В начале работы уже говорилось, что избранная исследовательская стратегия не претендует на какую-либо статистическую репрезентативность: в ее рамках невозможно количественно определить распространенность или уровень типичности выявляемых феноменов и тенденций. В качестве “героев” мы отбирали людей, которые по объективным (статус, профессия) и субъективным (психологическая адаптация к трансформациям) характеристикам предположительно могли обладать модернизационным ресурсом. В результате исследования мы не можем сказать, каков в российском обществе в целом или в отдельных его слоях и группах удельный вес индивидов, проявляющих в своей практике (в тех или и иных конкретных формах) реальность этого ресурса. Самое большее, что мы можем утверждать — такие люди есть, и они представляют собой не какое-то редкое исключение, а образуют хотя и меньшинство, но более или менее значительное. Мы можем также выделить некоторые особенности их внутреннего мира и жизненной активности, имеющие модернизационный эффект. А также констатировать, что эти выводы, по меньшей мере, не противоречат репрезентативным данным, полученным в ходе квантитативно ориентированных социологических исследований.

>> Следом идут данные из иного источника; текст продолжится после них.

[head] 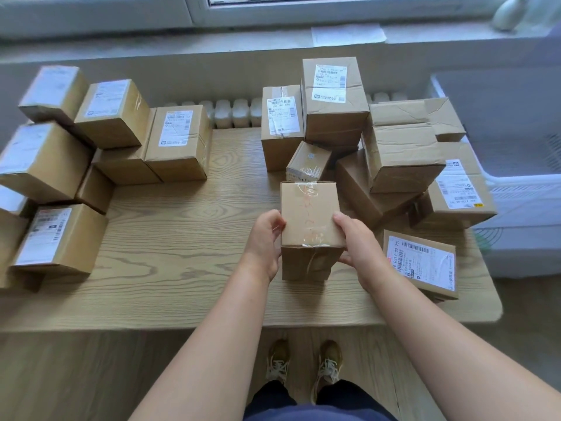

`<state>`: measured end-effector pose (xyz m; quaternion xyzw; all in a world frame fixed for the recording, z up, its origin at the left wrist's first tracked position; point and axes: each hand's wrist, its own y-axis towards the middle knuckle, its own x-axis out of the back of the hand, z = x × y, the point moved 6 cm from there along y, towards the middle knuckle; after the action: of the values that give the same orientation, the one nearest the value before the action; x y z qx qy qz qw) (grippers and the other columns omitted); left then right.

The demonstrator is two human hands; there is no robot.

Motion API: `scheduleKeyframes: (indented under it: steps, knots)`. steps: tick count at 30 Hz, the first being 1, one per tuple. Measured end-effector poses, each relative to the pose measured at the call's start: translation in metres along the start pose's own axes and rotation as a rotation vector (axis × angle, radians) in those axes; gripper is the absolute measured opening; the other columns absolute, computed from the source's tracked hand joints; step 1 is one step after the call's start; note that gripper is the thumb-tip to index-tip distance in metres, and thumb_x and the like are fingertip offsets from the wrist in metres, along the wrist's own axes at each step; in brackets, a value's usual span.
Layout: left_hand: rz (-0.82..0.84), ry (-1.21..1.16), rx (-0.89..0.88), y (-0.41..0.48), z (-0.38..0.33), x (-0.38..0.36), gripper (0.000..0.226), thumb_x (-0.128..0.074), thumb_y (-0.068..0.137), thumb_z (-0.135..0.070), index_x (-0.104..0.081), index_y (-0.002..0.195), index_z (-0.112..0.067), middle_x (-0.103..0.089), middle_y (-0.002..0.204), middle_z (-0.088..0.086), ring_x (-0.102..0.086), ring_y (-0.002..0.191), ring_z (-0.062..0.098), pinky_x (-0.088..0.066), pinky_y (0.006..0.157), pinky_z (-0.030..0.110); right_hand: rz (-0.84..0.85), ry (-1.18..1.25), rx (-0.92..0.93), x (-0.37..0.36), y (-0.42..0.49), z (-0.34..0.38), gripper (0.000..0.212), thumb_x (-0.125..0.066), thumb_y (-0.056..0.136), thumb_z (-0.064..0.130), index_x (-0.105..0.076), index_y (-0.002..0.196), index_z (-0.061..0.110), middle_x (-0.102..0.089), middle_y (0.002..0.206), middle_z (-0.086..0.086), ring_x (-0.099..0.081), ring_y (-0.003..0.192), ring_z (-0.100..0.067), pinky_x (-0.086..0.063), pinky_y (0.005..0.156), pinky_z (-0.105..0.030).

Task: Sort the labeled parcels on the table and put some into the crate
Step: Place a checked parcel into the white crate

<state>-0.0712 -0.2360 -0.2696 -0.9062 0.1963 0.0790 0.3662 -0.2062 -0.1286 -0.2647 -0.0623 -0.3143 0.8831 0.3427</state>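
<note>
Cardboard parcel (311, 220) stands upright between left hand (265, 238) and right hand (356, 241), fingers clasping its sides; crate (516, 177) lies rightward.

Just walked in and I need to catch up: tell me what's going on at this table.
A person at the wooden table grips a small taped parcel, left hand on its left side, right hand on its right. Its upper face shows tape, no label. Labeled parcels sit in a left pile and a right pile, and a white crate sits beyond the table's right end.
</note>
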Motion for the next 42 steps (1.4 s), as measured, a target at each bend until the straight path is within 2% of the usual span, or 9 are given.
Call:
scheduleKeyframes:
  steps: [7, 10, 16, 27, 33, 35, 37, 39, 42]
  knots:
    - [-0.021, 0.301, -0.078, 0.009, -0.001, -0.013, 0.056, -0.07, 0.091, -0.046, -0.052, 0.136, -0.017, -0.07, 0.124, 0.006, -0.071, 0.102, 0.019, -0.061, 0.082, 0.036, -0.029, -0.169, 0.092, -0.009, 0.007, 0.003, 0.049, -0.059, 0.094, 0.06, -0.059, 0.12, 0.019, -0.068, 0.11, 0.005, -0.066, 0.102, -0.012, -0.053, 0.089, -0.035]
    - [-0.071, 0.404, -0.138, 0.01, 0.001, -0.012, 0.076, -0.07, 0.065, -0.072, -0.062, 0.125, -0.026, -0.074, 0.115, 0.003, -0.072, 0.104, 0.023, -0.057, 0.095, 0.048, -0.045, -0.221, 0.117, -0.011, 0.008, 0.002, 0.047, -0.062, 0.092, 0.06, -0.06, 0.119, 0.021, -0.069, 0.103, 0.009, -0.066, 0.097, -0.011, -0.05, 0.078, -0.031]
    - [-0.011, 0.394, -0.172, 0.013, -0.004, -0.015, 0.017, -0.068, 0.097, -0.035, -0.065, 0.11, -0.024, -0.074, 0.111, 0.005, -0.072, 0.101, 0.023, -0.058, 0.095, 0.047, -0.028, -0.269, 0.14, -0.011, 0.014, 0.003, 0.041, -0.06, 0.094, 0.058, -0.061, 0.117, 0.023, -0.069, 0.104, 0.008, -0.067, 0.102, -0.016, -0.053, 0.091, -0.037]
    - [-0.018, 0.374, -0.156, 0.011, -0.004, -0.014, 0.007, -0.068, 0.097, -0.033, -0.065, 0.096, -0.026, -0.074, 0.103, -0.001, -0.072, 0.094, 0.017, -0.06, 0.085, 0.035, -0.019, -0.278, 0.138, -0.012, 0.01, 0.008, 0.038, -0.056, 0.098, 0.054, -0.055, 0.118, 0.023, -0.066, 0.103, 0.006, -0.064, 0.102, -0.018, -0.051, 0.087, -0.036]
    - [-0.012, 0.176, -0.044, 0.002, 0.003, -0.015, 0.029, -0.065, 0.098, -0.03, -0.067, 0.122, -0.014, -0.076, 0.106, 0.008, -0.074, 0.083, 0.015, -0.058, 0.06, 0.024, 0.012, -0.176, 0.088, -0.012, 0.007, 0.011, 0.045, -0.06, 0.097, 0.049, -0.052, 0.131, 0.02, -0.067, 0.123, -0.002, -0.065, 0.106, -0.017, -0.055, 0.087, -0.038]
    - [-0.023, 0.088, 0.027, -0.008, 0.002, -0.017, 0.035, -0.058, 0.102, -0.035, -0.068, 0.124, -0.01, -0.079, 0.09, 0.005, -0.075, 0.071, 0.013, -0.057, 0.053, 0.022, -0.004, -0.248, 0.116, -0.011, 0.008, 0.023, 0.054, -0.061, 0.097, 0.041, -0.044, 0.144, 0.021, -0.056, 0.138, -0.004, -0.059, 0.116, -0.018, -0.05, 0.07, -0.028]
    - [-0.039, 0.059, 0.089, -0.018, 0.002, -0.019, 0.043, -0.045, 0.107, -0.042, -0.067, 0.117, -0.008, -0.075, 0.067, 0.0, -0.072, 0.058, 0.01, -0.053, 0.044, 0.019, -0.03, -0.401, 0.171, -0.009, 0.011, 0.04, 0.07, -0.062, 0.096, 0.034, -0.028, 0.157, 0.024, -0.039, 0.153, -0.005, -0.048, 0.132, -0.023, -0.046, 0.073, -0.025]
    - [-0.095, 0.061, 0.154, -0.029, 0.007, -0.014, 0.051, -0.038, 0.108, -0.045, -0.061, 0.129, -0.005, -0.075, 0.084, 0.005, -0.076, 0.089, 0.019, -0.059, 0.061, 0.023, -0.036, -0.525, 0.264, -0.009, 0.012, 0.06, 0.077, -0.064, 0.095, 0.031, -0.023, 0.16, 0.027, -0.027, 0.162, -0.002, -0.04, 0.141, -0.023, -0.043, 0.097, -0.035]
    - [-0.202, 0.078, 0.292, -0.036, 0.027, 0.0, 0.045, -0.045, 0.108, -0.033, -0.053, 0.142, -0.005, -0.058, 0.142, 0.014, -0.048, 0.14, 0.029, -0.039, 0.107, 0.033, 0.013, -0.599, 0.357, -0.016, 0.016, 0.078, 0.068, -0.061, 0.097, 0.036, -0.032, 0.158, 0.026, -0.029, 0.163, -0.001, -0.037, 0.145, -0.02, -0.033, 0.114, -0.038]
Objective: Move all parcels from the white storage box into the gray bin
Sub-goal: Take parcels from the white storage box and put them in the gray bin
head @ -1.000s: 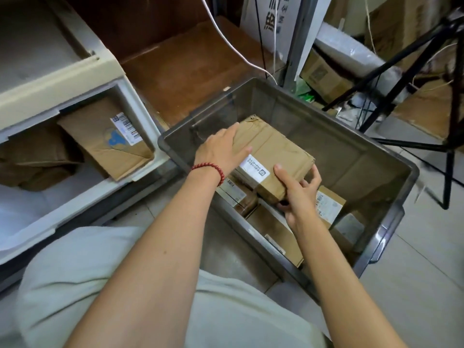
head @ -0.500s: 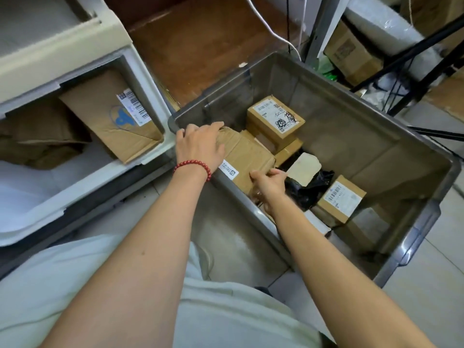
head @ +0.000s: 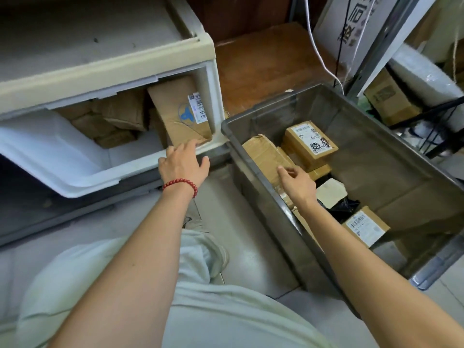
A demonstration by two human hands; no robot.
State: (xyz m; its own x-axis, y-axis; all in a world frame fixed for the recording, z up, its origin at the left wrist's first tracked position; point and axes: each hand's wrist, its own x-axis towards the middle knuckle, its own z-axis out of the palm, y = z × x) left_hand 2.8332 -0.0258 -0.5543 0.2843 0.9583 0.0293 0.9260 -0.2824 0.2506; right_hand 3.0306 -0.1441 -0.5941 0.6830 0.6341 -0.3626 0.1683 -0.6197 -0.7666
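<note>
The white storage box (head: 135, 169) lies open at the left. A large cardboard parcel with a barcode label and blue logo (head: 179, 114) leans at its right end, with crumpled brown parcels (head: 113, 121) behind it. My left hand (head: 184, 163), fingers apart, hovers at the box's front rim just below that large parcel, holding nothing. The gray bin (head: 263, 197) at the right holds several parcels, among them a flat brown one (head: 266, 156) and a small labelled box (head: 311, 141). My right hand (head: 297, 183) is over the flat brown parcel, fingers loose and empty.
A brown wooden surface (head: 266, 61) lies behind the bin. Black tripod legs (head: 437, 114), a white cable (head: 319, 49) and more cartons (head: 389, 99) crowd the far right. My knee in pale trousers (head: 150, 272) fills the foreground, on a grey tiled floor.
Both hands set the flat brown parcel down at the bin's near left and let go. My left hand has moved left to the white box's rim; my right hand has lifted off the parcel.
</note>
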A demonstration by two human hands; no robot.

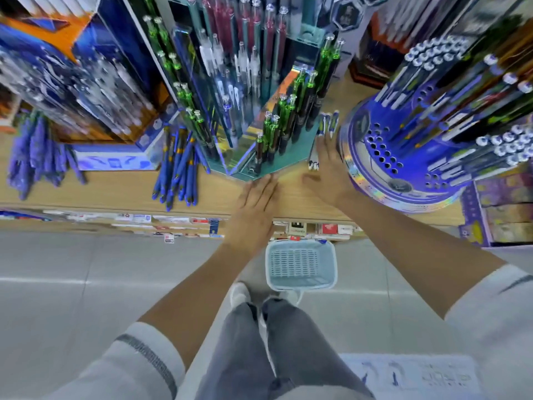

И эти исследования, и наши собственные наблюдения подтверждают, что выделенный по каким бы то ни было признакам реальный или потенциальный средний класс не представляет собой какого-либо единого социального образования. Это всего лишь масса “не особенно богатых, и не особенно бедных” людей и групп, глубоко дифференцированная в экономическом, социальном, культурном и психологическом отношениях. С точки зрения осуществляемых ими жизненных стратегий наиболее значимая дифференциация обнаруживается по уровню адаптации к постсоциалистической действительности. Сформулированный выше принцип отбора респондентов привел к тому, что в центре нашего внимания оказались люди с более или менее высоким уровнем адаптации. Но данная их особенность, как оказалось, вовсе не стирает достаточно глубоких психологических и поведенческих различий даже внутри этого адаптированного меньшинства. В одних случаях мы наблюдаем практическую адаптацию, более или менее успешное материальное и социальное выживание при угнетенном психическом состоянии, крайне дискомфортных психологических отношениях с социальной действительностью. В других случаях — при низком уровне практической адаптации, бедной и крайне трудной жизни поддерживается высокий уровень психологической адаптации, достигаемый за счет предельного занижения уровня потребностей. Есть и люди, у которых позитивное социальное самочувствие, оптимистический настрой вполне гармонически коррелируются с реальным материальным и социальным статусом.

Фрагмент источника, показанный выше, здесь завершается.